Tidak hanya melalui PEMP, pemberdayaan masyarakat pesisir terutama para nelayan miskin juga bisa dilakukan dengan bentuk-bentuk program lainnya yang berasal dari pemerintah ataupun dari komunitas nelayan itu sendiri. Beberapa aspek yang bisa diperhatikan dan dijadikan prioritas dalam perencanaan dan formulasi strategi pemberdayaan nelayan miskin antara lain seperti permodalan, pengembangan teknologi dan skala usaha perikanan, pengembangan akses pemasaran, penguatan kelembagaan para nelayan dan masyarakat pesisir, pengelolaan sumberdaya perikanan berbasis masyarakat,pembangunan sarana dan prasarana penunjang usaha perikanan.

Salah satu persoalan mendasar dalam pembangunan perikanan adalah lemahnya akurasi data statistik perikanan. Data perikanan di berbagai wilayah di Indonesia biasanya berdasarkan perkiraan kasar dari laporan dinas perikanan setempat. Belum ada metode baku yang handal untuk dijadikan panduan dinas-dinas di daerah setempat dalam pengumpulan data perikanan ini.

Bagi daerah-daerah yang memiliki tempat atau pelabuhan pendaratan ikan biasanya mempunyai data produksi perikanan tangkap yang lebih akurat karena berdasarkan pada catatan jumlah ikan yang didaratkan. Namun demikian akurasi data produksi ikan tersebut pun masih dipertanyakan berkaitan dengan adanya fenomena transaksi penjualan ikan tanpa melalui pendaratan atau transaksi ditengah laut. Pola transaksi penjualan semacam ini menyulitkan aparat dalam menaksir jumlah/nilai ikan yang ditangkap di peraiaran laut di daerahnya. Apalagi dengan daerah-daerah yang tidak memiliki tempat pendaratan ikan seperti di kawasan pulau-pulau kecil di Indonesia maupun berkembangnya tempat-tempat pendaratan ikan swasta atau 'TPI Swasta' yang sering disebut tangkahan-tangkahan seperti yang berkembang di Sumatera Utara.

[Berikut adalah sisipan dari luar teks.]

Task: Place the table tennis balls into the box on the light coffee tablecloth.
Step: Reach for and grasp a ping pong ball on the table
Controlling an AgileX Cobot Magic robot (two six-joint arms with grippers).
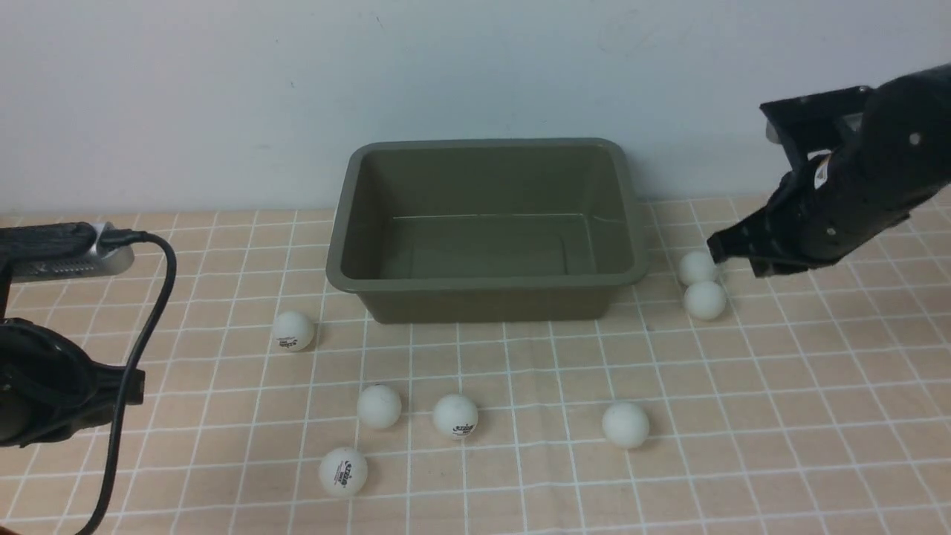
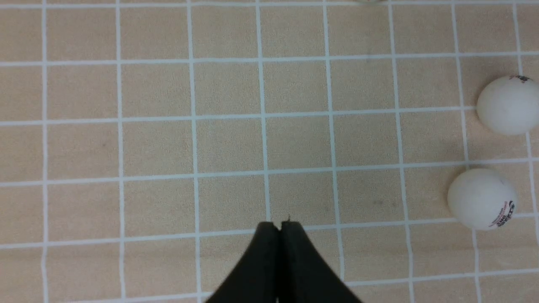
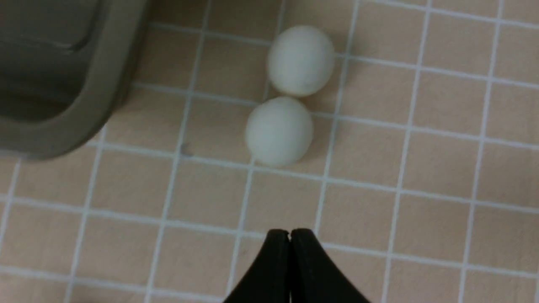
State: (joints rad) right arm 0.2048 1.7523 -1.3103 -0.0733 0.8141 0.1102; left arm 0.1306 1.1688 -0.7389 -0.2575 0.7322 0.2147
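Note:
The olive-green box point(image 1: 483, 284) stands empty at the back middle of the light coffee tablecloth point(image 1: 520, 490). Several white table tennis balls lie around it. Two touching balls point(image 1: 698, 267) point(image 1: 704, 300) sit just right of the box. My right gripper point(image 1: 719, 250) hovers beside them, shut and empty; its wrist view shows the tips point(image 3: 289, 231) short of the nearer ball point(image 3: 279, 130), with the other ball point(image 3: 301, 59) beyond. Other balls lie in front of the box point(image 1: 293, 331) point(image 1: 455, 416) point(image 1: 625, 424). My left gripper point(image 2: 280, 223) is shut and empty above bare cloth, with two balls point(image 2: 508, 105) point(image 2: 482, 198) off to one side.
A pale wall runs close behind the box. The left arm point(image 1: 44, 386) with its black cable point(image 1: 152, 297) stays low at the left edge. A corner of the box point(image 3: 84, 105) shows in the right wrist view. Two more balls point(image 1: 379, 406) point(image 1: 343, 471) lie front left.

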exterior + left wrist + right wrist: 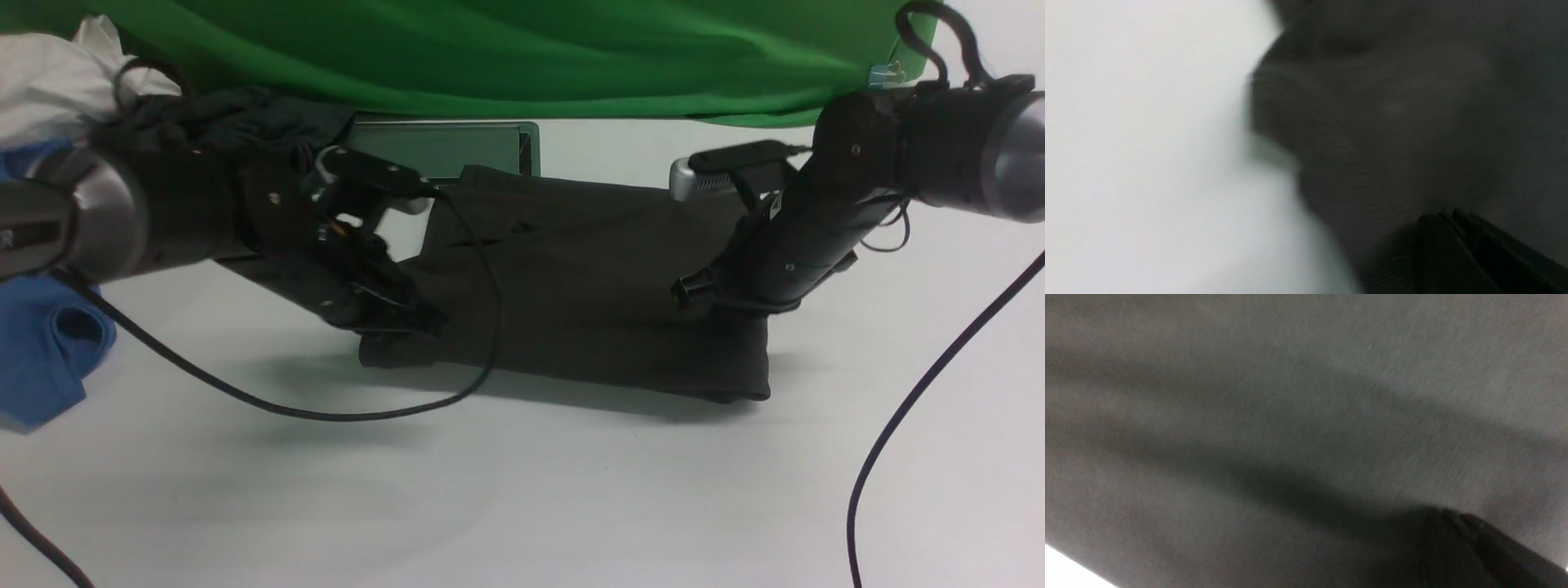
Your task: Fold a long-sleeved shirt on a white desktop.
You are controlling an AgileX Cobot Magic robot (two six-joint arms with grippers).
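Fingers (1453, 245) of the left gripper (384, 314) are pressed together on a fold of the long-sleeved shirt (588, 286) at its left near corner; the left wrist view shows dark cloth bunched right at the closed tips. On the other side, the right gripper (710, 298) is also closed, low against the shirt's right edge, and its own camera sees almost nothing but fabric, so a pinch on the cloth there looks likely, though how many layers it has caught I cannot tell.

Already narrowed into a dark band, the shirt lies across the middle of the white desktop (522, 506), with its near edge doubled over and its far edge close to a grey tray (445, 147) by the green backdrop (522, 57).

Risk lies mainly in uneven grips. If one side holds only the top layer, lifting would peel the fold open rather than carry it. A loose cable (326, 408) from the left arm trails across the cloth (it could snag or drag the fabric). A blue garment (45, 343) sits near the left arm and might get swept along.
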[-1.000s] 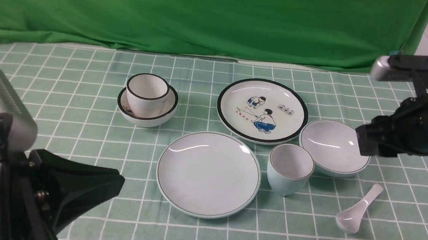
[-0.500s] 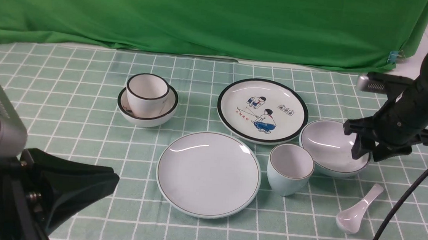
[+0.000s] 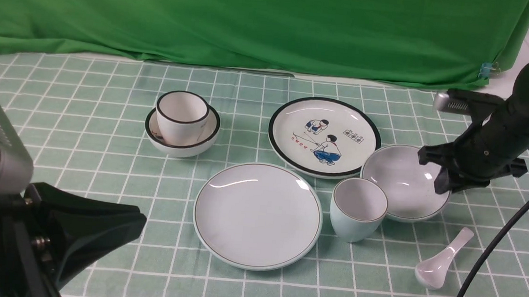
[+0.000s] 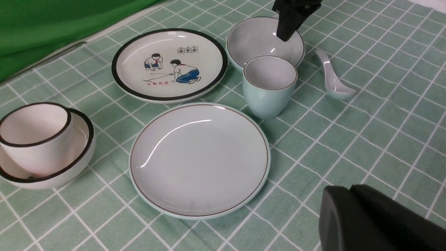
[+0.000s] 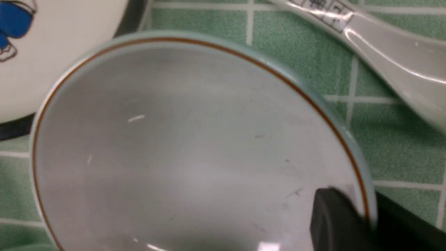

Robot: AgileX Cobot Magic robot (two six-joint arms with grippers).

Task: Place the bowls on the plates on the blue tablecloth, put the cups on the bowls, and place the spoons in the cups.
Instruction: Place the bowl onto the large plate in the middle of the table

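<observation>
two plates [image 3: 257,214], two bowls [image 3: 180,147], two cups [image 3: 357,211], one spoon [image 3: 439,266]; right pincer [image 3: 442,182] pinches pale bowl [image 3: 396,180]; left pincer [image 3: 138,221] unclear.

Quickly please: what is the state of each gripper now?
Left gripper: cannot be told.
Right gripper: closed on the rim of the pale blue bowl.

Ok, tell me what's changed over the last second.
The right gripper swung down onto the blue bowl and closed on its right rim, one finger inside, one outside. The bowl has shifted left, toward the blue cup, and looks tilted. The blue plate, cartoon plate, spoon and black-rimmed bowl with the cream cup stayed put.
</observation>
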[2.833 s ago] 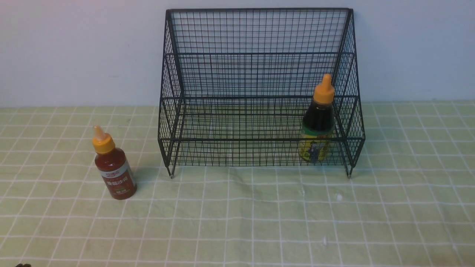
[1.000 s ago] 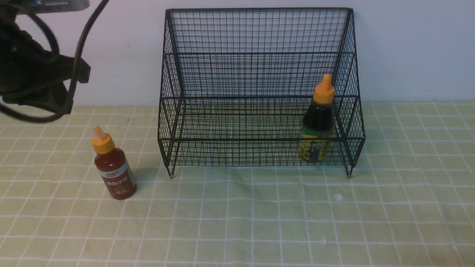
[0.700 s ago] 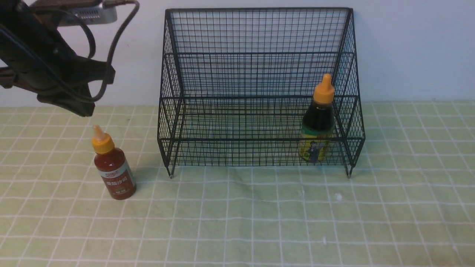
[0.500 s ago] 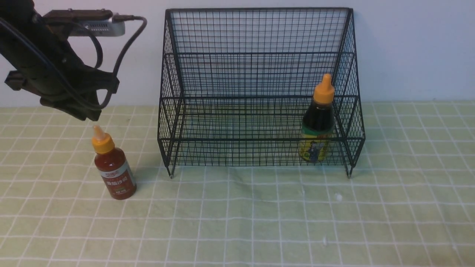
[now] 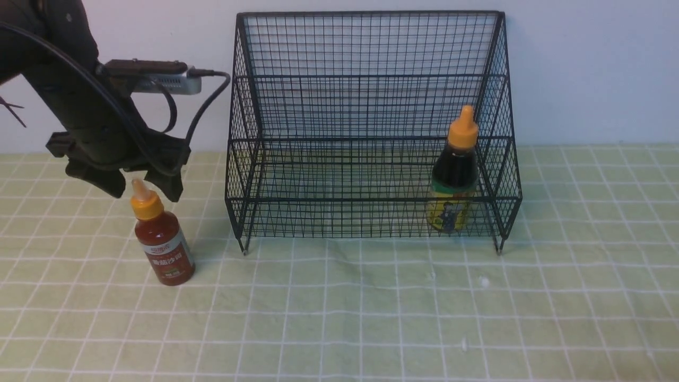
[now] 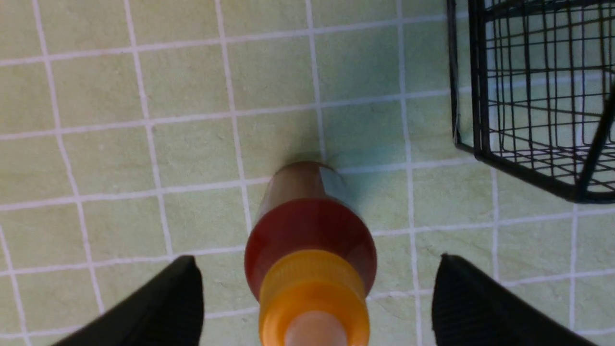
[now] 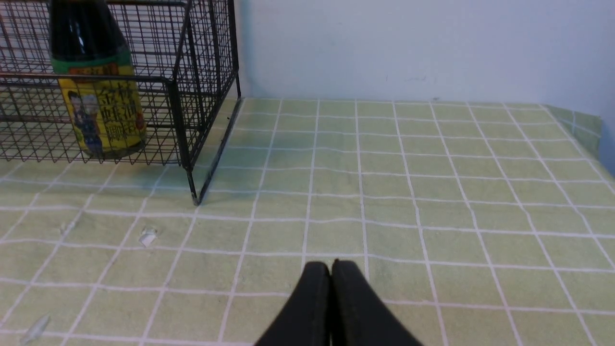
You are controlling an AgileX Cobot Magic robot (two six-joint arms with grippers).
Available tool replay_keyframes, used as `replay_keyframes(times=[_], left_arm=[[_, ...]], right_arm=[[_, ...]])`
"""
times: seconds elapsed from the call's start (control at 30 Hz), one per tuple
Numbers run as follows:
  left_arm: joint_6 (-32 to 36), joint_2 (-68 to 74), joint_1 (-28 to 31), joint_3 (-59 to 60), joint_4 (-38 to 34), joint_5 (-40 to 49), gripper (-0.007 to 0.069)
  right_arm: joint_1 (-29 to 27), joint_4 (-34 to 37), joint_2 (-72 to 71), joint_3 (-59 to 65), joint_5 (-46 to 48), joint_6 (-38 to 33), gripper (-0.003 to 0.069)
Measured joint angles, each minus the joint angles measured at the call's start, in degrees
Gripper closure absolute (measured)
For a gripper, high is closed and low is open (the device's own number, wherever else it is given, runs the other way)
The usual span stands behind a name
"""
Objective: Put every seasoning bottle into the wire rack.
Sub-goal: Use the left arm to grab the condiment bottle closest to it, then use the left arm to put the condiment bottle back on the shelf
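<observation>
The red sauce bottle (image 5: 162, 241) with an orange-yellow nozzle cap stands upright on the green checked cloth, left of the wire rack (image 5: 371, 127). My left gripper (image 5: 142, 190) is open just above it, one finger on each side of the nozzle tip, not touching. In the left wrist view the bottle (image 6: 310, 245) stands between the two wide-apart fingers (image 6: 163, 302). The dark sauce bottle (image 5: 453, 175) stands inside the rack at its right end; it also shows in the right wrist view (image 7: 96, 81). My right gripper (image 7: 330, 269) is shut and empty, low over the cloth right of the rack.
The rack's front left corner (image 6: 480, 149) stands close to the right of the red bottle. A pale wall runs behind the rack. Small white scraps (image 5: 484, 281) lie on the cloth in front of the rack. The cloth's right edge (image 7: 596, 125) shows in the right wrist view.
My left arm has come into view from the upper left and moved down and right, until its open gripper straddles the red bottle's nozzle. The bottles and rack have not moved.
</observation>
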Motion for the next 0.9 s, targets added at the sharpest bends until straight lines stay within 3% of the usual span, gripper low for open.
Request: replay_keyframes(times=[0.23,0.37,0.7,0.9], left_arm=[[-0.18,2.71,0.00,0.00,1.42,-0.05,0.0175],[-0.30,2.83,0.00,0.00,1.14,0.45,0.0336],[-0.30,1.78,0.00,-6.28,1.72,4.78,0.0337],[-0.36,-5.15,-3.88,-14.80,0.94,4.90,0.0337]], right_arm=[[0.00,0.00,0.00,0.00,0.00,0.00,0.0671],[0.00,0.00,0.00,0.00,0.00,0.00,0.0671],[0.00,0.00,0.00,0.00,0.00,0.00,0.0671],[0.00,0.00,0.00,0.00,0.00,0.00,0.0671]])
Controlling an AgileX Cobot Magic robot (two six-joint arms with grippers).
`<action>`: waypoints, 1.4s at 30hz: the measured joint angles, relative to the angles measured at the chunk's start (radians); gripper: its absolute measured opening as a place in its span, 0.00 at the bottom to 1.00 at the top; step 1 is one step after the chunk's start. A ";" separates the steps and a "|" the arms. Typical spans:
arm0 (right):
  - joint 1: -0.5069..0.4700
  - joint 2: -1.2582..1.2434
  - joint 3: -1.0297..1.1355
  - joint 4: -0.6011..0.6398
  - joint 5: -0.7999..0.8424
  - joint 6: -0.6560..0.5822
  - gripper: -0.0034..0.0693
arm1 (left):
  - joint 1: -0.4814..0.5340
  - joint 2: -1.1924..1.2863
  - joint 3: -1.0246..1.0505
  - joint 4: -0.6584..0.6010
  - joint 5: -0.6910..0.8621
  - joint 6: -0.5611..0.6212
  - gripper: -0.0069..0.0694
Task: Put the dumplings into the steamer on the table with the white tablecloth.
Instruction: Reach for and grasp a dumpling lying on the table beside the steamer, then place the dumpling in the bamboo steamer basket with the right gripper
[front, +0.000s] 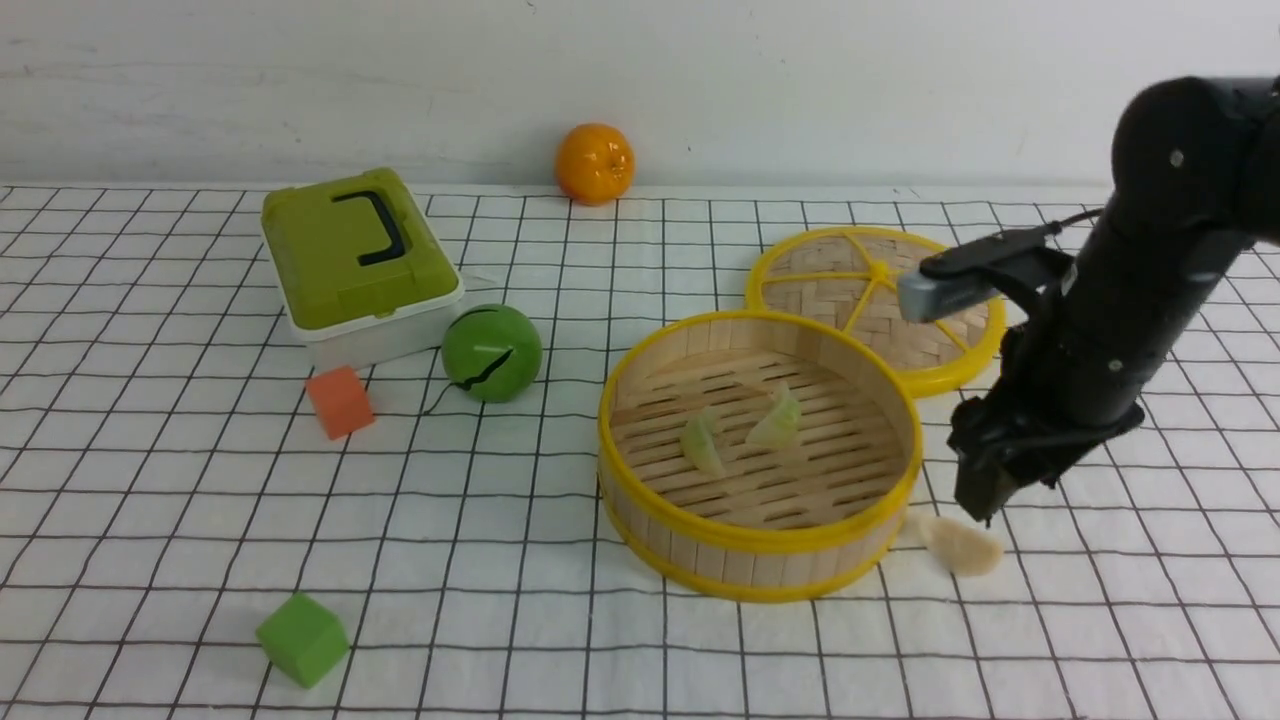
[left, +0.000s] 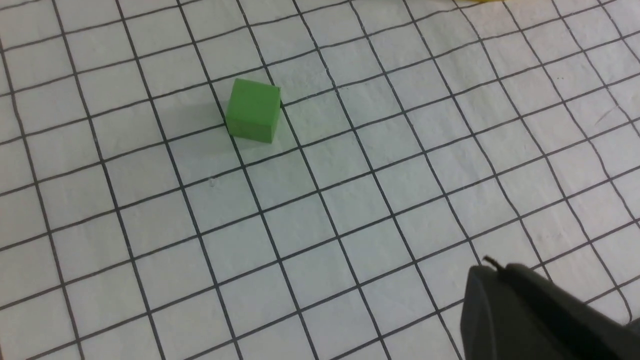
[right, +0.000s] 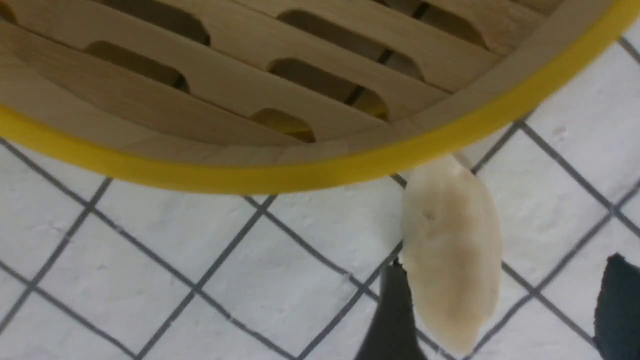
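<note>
Right gripper: your black right gripper (front: 985, 508) hangs low by the steamer's near-right wall. Its jaws are spread and straddle the loose dumpling, and nothing is gripped yet.
Loose dumpling: the creamy-white pleated crescent dumpling (right: 450, 260) lies flat on the white grid-printed tablecloth (front: 150, 480) covering the table. One end is hard against the steamer's base, whether touching you cannot tell. One finger (right: 392, 320) touches its side and the other stands apart.
Steamer: the round bamboo steamer with yellow rims (front: 610, 420) holds a pale green dumpling (front: 702, 443) and a second pale green dumpling (front: 776, 420) on its slatted floor, so this is likely your last pick.
Why so low: the piece lies flat, so the fingers must close at cloth level.
In the way: the steamer wall is right beside the dumpling, so lift above the rim before moving inward.
Nearby: the flat woven lid with yellow spokes (front: 870, 300) sits behind the steamer. The green foam cube (front: 302, 638), orange foam cube (front: 340, 402), cracked green ball (front: 491, 352), green-lidded box (front: 350, 250) and orange fruit (front: 594, 162) lie well apart on the left.
Left gripper: only part of the dark left gripper (left: 500, 300) shows above the cloth, so you cannot tell how its jaws stand.
</note>
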 joint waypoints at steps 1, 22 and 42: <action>0.000 0.016 0.000 0.004 -0.008 -0.016 0.74 | 0.000 0.000 0.007 -0.001 -0.002 0.000 0.10; 0.038 0.090 -0.030 -0.030 0.066 -0.007 0.37 | 0.000 0.000 0.021 0.013 -0.047 0.000 0.11; 0.282 0.015 -0.265 -0.015 0.072 0.222 0.37 | 0.000 0.000 0.021 0.047 -0.095 0.000 0.12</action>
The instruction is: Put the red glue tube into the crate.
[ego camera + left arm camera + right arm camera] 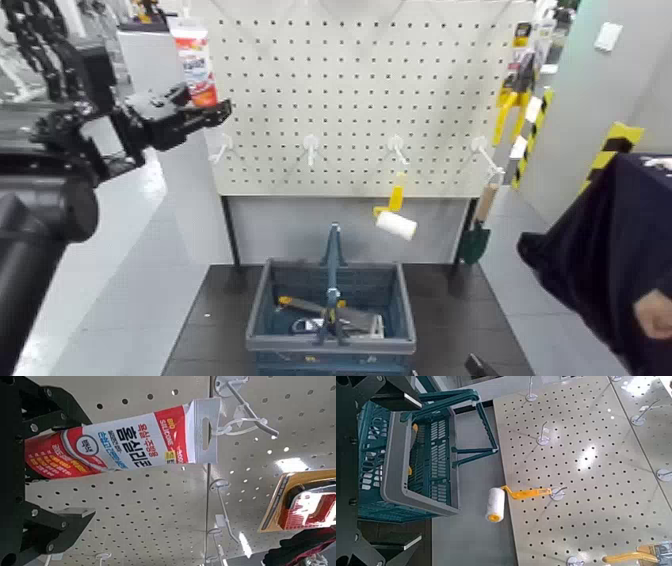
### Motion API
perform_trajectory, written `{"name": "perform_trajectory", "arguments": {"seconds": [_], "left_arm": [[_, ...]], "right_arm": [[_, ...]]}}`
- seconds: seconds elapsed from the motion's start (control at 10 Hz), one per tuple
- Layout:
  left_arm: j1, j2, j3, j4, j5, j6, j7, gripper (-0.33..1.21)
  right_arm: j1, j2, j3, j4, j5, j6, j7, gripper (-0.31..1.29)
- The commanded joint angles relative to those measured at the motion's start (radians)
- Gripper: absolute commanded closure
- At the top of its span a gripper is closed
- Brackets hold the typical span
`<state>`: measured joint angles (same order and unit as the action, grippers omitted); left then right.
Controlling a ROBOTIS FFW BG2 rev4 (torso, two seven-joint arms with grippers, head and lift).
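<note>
At far left the left gripper [205,108] is raised high before the pegboard [360,90], its jaws clamped on the lower red end of the red glue tube [193,62], which stands upright by the board's upper left corner. Low at centre, the crate [268,300] sits on the dark table [210,320], apparently holding a few tools. A yellow-handled paint roller [394,217] hangs just above it. The right gripper [352,471] is near the crate; whether it is open cannot be told.

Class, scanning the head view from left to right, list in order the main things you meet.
Left gripper holding the red glue tube → crate → paint roller → brush hanging on the pegboard → person's dark sleeve.
</note>
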<state>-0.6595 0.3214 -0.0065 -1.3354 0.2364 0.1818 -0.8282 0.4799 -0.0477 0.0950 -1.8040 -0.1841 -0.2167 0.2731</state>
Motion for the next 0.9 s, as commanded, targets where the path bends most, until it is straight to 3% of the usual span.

Bagaimana pemerintah akan menerapkan kebijakan pengembangan perikanan bila tidak didukung dengan data-data yang akurat. Apakah ada jaminan pemerintah mampu  membongkar sistem penangkapan ikan yang carut-marut dan tiap-tiap daerah yang mempunyai bentuk dan pola yang berbeda-beda. Keadaan sistem yang mampu memonitor setiap aktivitas penangkapan di daerah-daerah menjadi satu kelemahan yang terpelihara sejak dulu. Celah kelemahan inilah yang kemudian dimanfaatkan oleh pihak-pihak yang terkait untuk memperkaya diri dari hasil perikanan tangkap. Sehingga isu kebocoran devisa dengan adanya pencurian ikan menggambarkan kelemahan sistemmanajemen pengelolaan perikanan nasional.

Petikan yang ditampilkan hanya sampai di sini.